I'd like to be able to convert/display an AES256 asymmetric encrypted image even if it appears to be garbage, I've read a number of things on SO that suggest removing the headers and then reattaching them afterward so even if looks nutty it still displays it.

The point of this is that I want to see if it's possible to perform image classification on an image dataset encrypted with a known public key.
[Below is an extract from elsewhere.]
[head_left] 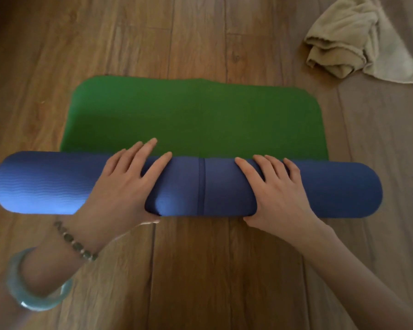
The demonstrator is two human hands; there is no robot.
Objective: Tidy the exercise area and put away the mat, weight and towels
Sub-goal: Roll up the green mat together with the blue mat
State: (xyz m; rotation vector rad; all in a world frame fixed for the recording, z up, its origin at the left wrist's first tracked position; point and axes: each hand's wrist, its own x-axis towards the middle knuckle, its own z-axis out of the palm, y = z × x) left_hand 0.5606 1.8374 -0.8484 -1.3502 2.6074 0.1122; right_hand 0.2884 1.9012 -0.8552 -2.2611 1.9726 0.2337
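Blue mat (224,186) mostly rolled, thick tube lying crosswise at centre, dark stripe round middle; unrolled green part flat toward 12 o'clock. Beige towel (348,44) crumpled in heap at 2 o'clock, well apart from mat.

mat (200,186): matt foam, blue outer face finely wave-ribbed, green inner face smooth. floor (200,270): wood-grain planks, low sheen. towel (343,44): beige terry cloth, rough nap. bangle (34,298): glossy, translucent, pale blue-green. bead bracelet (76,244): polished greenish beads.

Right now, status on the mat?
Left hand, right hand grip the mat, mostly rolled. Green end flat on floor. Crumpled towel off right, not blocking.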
If I have a picture of a cat and I encrypt it with exactly the same key, then the result will generally be reproducible and result in an image that in some way equates to the original.
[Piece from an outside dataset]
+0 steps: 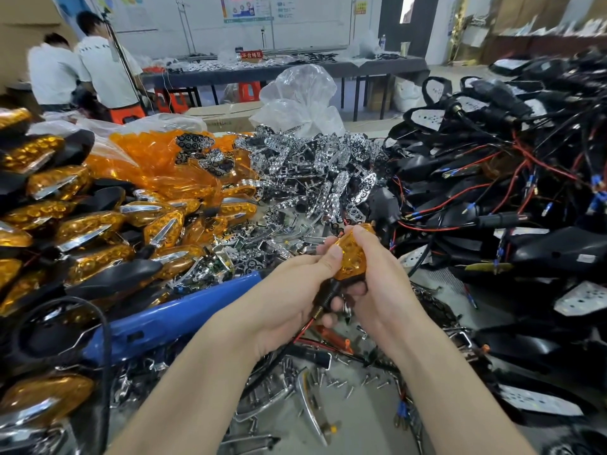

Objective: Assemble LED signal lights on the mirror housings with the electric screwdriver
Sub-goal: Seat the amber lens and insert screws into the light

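Closest in, small loose silver screws (345,385) lie scattered on the grey worktop (364,418) between the two forearms, beside curved chrome trim strips (309,407). Just above them the left hand (285,300) and the right hand (381,290) meet around one amber-lensed LED signal light (353,257), held in the air over the middle of the worktop. Both hands are curled on it. The left thumb lies across the near face of the lens with the fingers cupped beneath, and the right fingers wrap over its far end. A thin red wire (303,329) hangs from the light's lower end between the palms.

Just left of the left wrist lies the long blue electric screwdriver (170,318), untouched, with a black cable (105,356) looping beside it. Further left rises a heap of assembled amber lights in black housings (82,224).

Beyond the hands sits a pile of chrome reflector pieces (328,172), and to its left a clear bag of loose amber lenses (164,159). To the right, black mirror housings tangled with red and black wires (509,198) fill that side.

Farther back stand a crumpled clear plastic bag (302,93), a long dark table (328,72) and two people in white shirts (98,60).
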Demonstrator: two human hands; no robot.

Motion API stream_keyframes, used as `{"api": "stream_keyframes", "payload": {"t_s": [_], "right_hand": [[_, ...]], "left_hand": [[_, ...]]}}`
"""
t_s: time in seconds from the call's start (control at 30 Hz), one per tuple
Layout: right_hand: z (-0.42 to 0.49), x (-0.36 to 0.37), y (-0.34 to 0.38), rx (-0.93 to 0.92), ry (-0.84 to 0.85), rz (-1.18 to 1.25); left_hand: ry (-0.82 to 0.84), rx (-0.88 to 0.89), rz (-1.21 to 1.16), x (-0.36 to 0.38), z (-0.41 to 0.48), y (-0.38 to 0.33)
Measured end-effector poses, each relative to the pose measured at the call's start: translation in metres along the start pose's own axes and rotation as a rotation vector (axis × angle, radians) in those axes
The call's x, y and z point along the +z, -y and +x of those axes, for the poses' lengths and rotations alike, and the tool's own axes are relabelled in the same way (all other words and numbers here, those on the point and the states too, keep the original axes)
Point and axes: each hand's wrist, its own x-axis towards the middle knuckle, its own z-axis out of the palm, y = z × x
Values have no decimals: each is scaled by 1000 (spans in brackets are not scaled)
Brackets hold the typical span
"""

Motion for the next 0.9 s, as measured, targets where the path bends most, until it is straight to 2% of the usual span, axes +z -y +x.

Excuse the lack of code, I didn't want to pollute the discussion with ideas that I was considering in order to get a proper critique from you lovely people- I would say I'm not an encryption expert hence my asking for advice here.


Solution

  • There are many options, but I suggest to follow the following guidelines:

    • Encrypt the image data, and not the image file.
      In case the image is 100x100x3 bytes, encrypt the 30000 bytes (not the img.jpg file for example).
      (The down side is that metadata is not saved as part of the encrypt image).
    • Use lossless image file format to store the encrypted image (PNG file format for example, and not JPEG format).
      Lossy format like JPEG is going to be irreversible.
    • Set the resolution of the encrypted image to the same resolution as the input image.
      That way you don't need to store the image headers - the resolution is saved.
      You may need to add padding, so the size in bytes be a multiple of 32.
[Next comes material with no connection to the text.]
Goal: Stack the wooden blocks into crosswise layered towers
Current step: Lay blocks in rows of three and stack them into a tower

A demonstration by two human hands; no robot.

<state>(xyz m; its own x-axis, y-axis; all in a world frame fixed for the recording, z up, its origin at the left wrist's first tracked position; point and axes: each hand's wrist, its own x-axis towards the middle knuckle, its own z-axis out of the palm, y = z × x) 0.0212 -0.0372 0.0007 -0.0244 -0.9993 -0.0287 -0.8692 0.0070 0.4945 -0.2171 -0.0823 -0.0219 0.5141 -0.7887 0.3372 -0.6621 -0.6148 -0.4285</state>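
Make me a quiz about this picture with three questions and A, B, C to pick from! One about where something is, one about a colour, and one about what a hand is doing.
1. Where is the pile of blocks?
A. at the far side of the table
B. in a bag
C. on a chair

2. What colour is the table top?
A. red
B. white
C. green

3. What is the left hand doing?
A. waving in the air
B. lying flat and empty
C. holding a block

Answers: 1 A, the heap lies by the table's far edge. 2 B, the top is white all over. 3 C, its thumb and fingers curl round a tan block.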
    I hope you know Python...

    Here is a Python code sample that demonstrates the encoding and decoding procedures:

    import cv2
    import numpy as np
    from Crypto.Cipher import AES
    
    # https://stackoverflow.com/questions/61240967/image-encryption-using-aes-in-python
    key = b'Sixteen byte key'
    iv = b'0000000000000000'
    
    # Read image to NumPy array - array shape is (300, 451, 3)
    img = cv2.imread('chelsea.png')
    
    # Pad zero rows in case number of bytes is not a multiple of 16 (just an example - there are many options for padding)
    if img.size % 16 > 0:
        row = img.shape[0]
        pad = 16 - (row % 16)  # Number of rows to pad (4 rows)
        img = np.pad(img, ((0, pad), (0, 0), (0, 0)))  # Pad rows at the bottom  - new shape is (304, 451, 3) - 411312 bytes.
        img[-1, -1, 0] = pad  # Store the pad value in the last element
    
    img_bytes = img.tobytes()  # Convert NumPy array to sequence of bytes (411312 bytes)
    enc_img_bytes = AES.new(key, AES.MODE_CBC, iv).encrypt(img_bytes)  # Encrypt the array of bytes.
    
    # Convert the encrypted buffer to NumPy array and reshape to the shape of the padded image (304, 451, 3)
    enc_img = np.frombuffer(enc_img_bytes, np.uint8).reshape(img.shape)
    
    # Save the image - Save in PNG format because PNG is lossless (JPEG format is not going to work).
    cv2.imwrite('enctypted_chelsea.png', enc_img)
    
    
    
    # Decrypt:
    ################################################################################
    key = b'Sixteen byte key'
    iv = b'0000000000000000'
    
    enc_img = cv2.imread('enctypted_chelsea.png')
    
    dec_img_bytes = AES.new(key, AES.MODE_CBC, iv).decrypt(enc_img.tobytes())
    
    dec_img = np.frombuffer(dec_img_bytes, np.uint8).reshape(enc_img.shape)  # The shape of the encrypted and decrypted image is the same (304, 451, 3)
    
    pad = int(dec_img[-1, -1, 0])  # Get the stored padding value
    
    dec_img = dec_img[0:-pad, :, :].copy()  # Remove the padding rows, new shape is (300, 451, 3)
    
    # Show the decoded image
    cv2.imshow('dec_img', dec_img)
    cv2.waitKey()
    cv2.destroyAllWindows()
    

    Encrypted image:
    enter image description here

    Decrypted image:
    enter image description here


    Idea for identifying the encrypted image:

    • Compute a hash of the encrypted image, and store it in your database, along the original image, the key and the iv.
    • When you have the encrypted image, compute the hash, and search for it in your database.